Kansas is an American progressive rock band from Topeka, Kansas. The band's current lineup features constant members guitarist Rich Williams and drummer Phil Ehart, alongside lead guitarist Zak Rizvi (who first joined in 2016), vocalist and keyboardist Ronnie Platt (since 2014), keyboardist and vocalist Tom Brislin (since 2018), violinist and rhythm guitarist Joe Deninzon (since 2023), bassist and vocalist Dan McGowan (since 2024) and guitarist Scott Bernard (since 2025).

==History==
===1970–1984===
In 1969, Don Montre and Kerry Livgren (guitars, keyboards, synthesizers) were performing in a band called the Reasons Why in their hometown of Topeka, Kansas. After leaving to form the band Saratoga with Lynn Meredith and Dan Wright, they started playing Livgren's original material, with Scott Kessler playing bass and Zeke Lowe coming in on drums.

In 1970, they changed the band's name to Kansas and merged with members of rival Topeka progressive rock group White Clover. White Clover members Dave Hope (bass) and Phil Ehart (drums, percussion) joined with Livgren, vocalists Meredith and Greg Allen, keyboardists Montre and Wright and saxophonist Larry Baker. This early Kansas group, sometimes called Kansas I, lasted until early 1971 when Ehart, Hope and some of the others left to re-form White Clover.

Ehart was replaced by Zeke Lowe and later Brad Schulz, Hope was replaced by Rod Mikinski on bass and Baker was replaced by John Bolton on saxophone and flute. This line-up is sometimes referred to as Kansas II, and 30 years later would re-form under the name Proto-Kaw.

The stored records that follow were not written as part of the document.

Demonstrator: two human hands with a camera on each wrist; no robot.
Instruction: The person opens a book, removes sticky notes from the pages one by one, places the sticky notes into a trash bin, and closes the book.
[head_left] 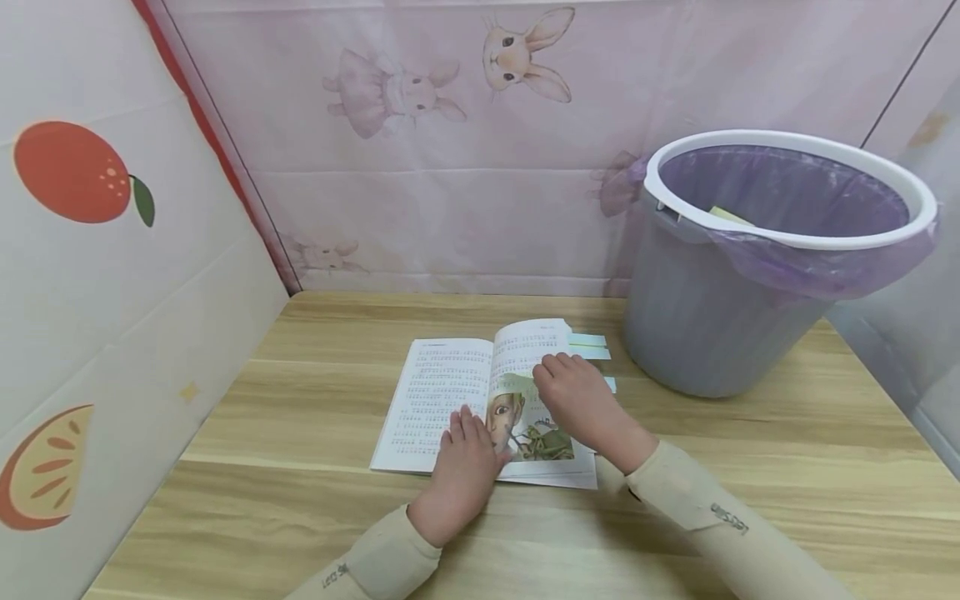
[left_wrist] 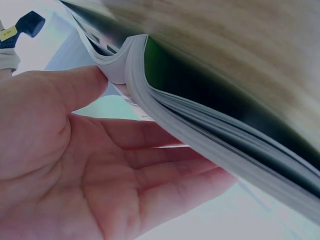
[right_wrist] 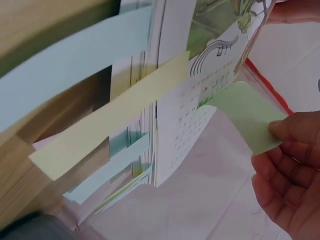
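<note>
An open book [head_left: 442, 392] with printed text and a picture of a face and a grasshopper lies on the table. My left hand [head_left: 465, 467] rests on its lower middle, fingers extended over the pages; the left wrist view shows the thumb near the book's lower edge. Over the right page, my right hand [head_left: 579, 404] pinches a green sticky note [right_wrist: 252, 120] between thumb and fingers, and the note's other end still meets the page. Pale blue [right_wrist: 75, 65] and yellow paper strips [right_wrist: 110, 115] stick out from the book's right edge.
A grey bin [head_left: 697, 317] with a white rim and purple liner stands on the table [head_left: 300, 417] at the right. Something pale yellow [head_left: 729, 216] shows inside it. Printed cloth walls [head_left: 420, 225] enclose the table's back and sides.
</note>
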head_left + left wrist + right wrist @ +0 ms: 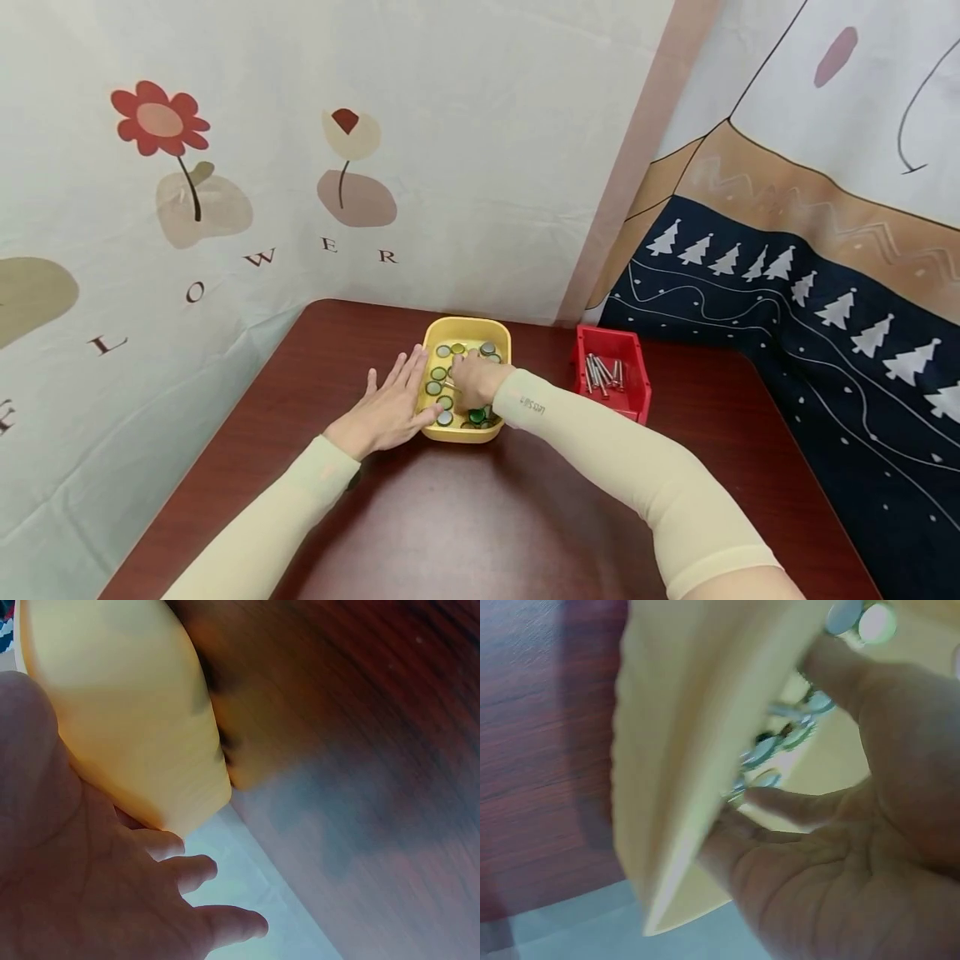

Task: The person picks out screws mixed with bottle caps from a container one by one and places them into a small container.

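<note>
A yellow tray [467,323] stands toward the far side of the table and contains several bottle caps [438,373]. Against the tray's left side rests my left hand [386,410], fingers extended and thumb at the near corner; the left wrist view shows the palm beside the yellow wall [135,712]. My right hand [474,379] reaches down into the tray among the caps. In the right wrist view its thumb and forefinger are apart, with caps [799,735] and a metal bolt [784,710] visible between them. The tray wall partly hides the fingertips.
To the right of the tray, a red bin [636,375] contains several metal bolts [600,375]. The dark wooden table [465,517] extends toward me. Printed cloths [480,150] hang behind the table and along its right side.
</note>
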Action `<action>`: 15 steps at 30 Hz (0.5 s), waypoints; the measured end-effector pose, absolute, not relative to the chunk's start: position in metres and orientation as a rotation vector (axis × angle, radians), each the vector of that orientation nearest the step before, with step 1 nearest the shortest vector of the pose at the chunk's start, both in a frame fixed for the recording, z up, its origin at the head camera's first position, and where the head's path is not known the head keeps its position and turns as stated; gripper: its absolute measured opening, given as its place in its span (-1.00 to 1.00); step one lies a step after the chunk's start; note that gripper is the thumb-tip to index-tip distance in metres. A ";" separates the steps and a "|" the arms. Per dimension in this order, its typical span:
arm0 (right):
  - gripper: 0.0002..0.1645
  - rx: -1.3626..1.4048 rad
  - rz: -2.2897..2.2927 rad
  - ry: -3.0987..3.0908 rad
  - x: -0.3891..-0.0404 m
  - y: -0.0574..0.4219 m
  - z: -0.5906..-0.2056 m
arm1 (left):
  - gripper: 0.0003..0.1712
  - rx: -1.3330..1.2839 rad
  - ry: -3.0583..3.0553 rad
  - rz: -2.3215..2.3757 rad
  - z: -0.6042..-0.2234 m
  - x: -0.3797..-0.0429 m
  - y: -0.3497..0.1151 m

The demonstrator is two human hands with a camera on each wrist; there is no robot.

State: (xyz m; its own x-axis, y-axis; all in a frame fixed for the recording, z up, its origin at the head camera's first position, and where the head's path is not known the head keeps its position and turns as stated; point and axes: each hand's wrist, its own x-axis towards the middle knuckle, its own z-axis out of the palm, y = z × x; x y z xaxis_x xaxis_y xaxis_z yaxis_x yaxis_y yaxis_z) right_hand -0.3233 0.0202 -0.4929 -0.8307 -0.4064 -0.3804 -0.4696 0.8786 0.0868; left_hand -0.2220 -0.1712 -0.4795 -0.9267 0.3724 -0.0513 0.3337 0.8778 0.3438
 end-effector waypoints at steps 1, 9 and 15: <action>0.15 -0.666 0.234 2.708 -0.329 0.023 -0.497 | 0.17 0.554 2.933 0.509 -0.480 -0.222 -0.171; -0.11 -0.721 0.082 2.705 -0.314 0.031 -0.467 | 0.16 0.561 2.930 0.523 -0.479 -0.222 -0.170; -0.07 -0.735 0.040 2.684 -0.306 0.035 -0.453 | 0.17 0.561 2.942 0.510 -0.478 -0.222 -0.170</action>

In 1972, after Ehart returned from England (where he had gone to look for other musicians), he and Hope once again re-formed White Clover with Robby Steinhardt (vocals, violin, viola, cello), Steve Walsh (vocals, keyboards, synthesizers, percussion) and Rich Williams (guitars). In early 1973, they recruited Livgren from the second Kansas group, which then folded. Eventually they received a recording contract with Don Kirshner's eponymous label, after Kirshner's assistant, Wally Gold, heard one of their demo tapes and came out to check out the band at one of their local gigs in March 1973 in Ellinwood, Kansas. After signing with Kirshner, the group decided to return to using the name "Kansas".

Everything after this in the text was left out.